# Assignment
In how many lines of the records below does the word "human" appear? Answer with the number alone.

[Data items]
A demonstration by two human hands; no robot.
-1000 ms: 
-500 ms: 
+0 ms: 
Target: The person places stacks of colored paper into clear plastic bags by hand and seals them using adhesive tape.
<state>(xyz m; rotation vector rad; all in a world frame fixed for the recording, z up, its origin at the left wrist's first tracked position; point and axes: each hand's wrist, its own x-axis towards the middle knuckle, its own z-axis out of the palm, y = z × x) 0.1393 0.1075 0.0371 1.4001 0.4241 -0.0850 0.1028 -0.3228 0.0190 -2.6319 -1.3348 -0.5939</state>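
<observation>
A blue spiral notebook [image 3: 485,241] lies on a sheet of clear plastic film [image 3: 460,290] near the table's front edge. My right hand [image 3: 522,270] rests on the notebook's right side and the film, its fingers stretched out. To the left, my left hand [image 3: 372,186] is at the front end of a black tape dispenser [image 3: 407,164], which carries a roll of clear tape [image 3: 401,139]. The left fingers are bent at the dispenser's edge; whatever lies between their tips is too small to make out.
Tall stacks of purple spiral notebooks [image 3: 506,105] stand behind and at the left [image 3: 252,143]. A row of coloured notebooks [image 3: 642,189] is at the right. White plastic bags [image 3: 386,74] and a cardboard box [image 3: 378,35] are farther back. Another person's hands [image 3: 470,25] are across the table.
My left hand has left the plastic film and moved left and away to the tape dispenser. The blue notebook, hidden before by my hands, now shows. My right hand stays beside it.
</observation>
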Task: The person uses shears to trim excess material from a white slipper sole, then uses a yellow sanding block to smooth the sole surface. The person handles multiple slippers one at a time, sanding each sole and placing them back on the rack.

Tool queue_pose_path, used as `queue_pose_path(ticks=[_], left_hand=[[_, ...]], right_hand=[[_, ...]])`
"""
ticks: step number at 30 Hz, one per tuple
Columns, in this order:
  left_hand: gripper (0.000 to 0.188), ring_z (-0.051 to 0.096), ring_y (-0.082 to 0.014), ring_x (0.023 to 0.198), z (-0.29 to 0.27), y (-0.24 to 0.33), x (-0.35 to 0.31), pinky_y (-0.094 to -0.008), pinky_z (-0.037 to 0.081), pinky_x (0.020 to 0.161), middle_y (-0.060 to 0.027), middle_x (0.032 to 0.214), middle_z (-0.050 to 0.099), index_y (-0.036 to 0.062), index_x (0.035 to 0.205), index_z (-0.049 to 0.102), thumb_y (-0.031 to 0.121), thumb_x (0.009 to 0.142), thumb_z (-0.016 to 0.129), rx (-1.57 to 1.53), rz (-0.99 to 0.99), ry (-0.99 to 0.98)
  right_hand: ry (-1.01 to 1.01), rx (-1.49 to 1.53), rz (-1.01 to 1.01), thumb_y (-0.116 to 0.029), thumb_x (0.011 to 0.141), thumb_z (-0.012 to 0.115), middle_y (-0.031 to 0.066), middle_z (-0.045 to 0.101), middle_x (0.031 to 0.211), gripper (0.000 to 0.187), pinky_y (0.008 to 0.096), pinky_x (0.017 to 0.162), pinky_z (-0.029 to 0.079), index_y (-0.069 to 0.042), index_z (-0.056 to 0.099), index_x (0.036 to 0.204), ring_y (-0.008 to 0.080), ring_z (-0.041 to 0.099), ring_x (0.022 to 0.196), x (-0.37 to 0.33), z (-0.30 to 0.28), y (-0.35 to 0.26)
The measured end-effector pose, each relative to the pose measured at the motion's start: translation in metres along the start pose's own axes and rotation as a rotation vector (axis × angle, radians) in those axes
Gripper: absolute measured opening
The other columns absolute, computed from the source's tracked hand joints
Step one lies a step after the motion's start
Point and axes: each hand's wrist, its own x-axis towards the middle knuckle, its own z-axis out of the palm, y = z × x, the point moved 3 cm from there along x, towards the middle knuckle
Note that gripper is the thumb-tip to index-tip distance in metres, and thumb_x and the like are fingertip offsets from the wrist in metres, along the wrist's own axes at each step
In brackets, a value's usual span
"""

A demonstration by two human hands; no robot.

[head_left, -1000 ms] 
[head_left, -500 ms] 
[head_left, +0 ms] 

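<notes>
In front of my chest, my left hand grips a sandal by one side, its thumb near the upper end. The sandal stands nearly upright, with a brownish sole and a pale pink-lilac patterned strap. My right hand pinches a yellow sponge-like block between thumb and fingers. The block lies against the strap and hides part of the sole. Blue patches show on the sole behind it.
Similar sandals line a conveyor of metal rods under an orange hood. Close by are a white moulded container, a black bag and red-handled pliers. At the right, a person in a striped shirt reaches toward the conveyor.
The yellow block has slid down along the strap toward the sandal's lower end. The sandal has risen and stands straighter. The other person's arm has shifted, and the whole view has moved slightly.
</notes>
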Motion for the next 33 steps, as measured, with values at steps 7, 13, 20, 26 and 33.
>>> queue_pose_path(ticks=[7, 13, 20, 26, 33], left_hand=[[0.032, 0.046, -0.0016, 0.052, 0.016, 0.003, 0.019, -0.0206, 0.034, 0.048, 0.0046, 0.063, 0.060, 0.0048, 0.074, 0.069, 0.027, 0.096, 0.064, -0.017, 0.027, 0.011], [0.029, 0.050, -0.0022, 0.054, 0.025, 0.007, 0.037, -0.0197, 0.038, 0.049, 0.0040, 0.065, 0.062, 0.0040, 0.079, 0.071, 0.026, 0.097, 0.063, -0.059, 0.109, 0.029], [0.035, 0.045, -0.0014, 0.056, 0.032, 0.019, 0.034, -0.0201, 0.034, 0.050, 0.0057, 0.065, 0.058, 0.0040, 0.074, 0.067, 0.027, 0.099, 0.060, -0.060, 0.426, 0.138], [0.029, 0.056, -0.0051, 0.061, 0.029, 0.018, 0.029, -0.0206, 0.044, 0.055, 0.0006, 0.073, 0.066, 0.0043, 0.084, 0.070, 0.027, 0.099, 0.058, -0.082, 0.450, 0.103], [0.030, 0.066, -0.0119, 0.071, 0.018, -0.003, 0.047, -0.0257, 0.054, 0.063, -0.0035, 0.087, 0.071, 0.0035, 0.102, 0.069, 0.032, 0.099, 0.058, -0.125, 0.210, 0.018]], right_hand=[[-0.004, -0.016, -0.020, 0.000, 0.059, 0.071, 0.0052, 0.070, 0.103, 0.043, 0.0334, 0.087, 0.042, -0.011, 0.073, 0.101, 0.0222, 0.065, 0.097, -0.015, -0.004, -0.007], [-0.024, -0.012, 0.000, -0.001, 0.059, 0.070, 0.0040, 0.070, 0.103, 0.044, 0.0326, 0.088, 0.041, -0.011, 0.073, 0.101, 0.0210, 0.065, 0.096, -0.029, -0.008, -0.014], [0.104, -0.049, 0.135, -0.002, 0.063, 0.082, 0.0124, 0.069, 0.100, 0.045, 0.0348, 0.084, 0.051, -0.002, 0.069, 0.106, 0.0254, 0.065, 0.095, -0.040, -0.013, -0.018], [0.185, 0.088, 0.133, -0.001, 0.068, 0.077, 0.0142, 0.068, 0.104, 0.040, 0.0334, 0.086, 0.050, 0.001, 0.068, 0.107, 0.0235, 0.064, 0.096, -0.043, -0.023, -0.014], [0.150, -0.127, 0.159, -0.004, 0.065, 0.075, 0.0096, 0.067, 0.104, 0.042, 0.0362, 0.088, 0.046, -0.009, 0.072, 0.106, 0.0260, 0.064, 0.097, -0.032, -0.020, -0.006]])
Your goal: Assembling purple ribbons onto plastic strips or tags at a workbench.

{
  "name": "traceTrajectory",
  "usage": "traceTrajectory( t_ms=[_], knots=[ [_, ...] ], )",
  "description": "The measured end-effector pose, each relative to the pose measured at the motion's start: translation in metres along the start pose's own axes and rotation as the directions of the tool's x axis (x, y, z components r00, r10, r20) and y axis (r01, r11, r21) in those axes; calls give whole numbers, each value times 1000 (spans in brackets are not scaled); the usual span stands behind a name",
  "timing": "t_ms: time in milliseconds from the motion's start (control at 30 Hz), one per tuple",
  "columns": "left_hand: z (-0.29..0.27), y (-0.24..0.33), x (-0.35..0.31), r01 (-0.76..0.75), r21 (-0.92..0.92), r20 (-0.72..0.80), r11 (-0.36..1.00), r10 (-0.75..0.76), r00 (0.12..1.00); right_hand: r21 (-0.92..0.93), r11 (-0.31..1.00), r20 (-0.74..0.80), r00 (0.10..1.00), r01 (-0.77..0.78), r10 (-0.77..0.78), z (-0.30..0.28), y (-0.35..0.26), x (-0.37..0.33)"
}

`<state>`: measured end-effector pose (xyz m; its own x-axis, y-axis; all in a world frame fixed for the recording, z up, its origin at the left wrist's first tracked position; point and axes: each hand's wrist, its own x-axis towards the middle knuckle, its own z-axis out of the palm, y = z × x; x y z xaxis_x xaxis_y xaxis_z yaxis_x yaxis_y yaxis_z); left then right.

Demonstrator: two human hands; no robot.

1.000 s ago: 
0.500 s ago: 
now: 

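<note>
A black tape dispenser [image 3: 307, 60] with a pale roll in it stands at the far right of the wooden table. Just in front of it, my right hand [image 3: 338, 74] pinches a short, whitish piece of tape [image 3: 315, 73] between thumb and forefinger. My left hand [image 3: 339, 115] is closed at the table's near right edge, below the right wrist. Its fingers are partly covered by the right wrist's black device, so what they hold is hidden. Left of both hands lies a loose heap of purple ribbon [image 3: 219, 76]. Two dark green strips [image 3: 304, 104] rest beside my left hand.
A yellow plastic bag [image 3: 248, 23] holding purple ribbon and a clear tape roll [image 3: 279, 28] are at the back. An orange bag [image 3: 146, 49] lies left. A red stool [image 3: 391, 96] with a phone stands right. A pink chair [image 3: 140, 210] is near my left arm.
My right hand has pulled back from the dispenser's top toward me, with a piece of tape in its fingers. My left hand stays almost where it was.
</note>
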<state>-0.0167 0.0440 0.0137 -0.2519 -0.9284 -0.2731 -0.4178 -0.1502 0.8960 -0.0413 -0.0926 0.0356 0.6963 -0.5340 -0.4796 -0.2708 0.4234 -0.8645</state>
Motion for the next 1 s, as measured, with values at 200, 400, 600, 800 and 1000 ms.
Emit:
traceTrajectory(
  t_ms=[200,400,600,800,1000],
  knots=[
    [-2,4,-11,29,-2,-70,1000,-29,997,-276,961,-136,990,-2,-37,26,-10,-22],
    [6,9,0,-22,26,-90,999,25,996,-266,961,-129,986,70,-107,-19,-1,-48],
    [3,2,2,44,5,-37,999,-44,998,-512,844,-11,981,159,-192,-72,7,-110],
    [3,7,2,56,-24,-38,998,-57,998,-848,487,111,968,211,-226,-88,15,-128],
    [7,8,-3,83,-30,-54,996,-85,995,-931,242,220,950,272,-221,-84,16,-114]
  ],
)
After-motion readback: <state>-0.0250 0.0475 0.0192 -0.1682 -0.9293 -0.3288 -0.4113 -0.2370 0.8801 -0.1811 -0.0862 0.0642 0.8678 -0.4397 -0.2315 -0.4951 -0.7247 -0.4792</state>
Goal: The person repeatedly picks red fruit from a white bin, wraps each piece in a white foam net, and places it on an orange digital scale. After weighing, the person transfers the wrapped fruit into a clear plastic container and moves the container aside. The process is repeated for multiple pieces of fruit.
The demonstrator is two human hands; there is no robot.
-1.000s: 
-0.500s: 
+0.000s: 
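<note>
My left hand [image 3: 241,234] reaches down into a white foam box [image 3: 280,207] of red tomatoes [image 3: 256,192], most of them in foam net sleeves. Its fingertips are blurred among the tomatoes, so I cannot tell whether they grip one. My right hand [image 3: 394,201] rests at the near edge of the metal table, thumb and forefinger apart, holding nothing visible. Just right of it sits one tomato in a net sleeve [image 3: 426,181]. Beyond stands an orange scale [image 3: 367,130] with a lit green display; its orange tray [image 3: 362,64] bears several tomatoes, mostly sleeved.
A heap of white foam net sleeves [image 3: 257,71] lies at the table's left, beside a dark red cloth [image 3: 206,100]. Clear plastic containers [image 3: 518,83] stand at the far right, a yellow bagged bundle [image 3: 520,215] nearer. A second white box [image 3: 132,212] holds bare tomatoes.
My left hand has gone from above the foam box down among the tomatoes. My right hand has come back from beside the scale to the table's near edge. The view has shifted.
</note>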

# Exercise solution
4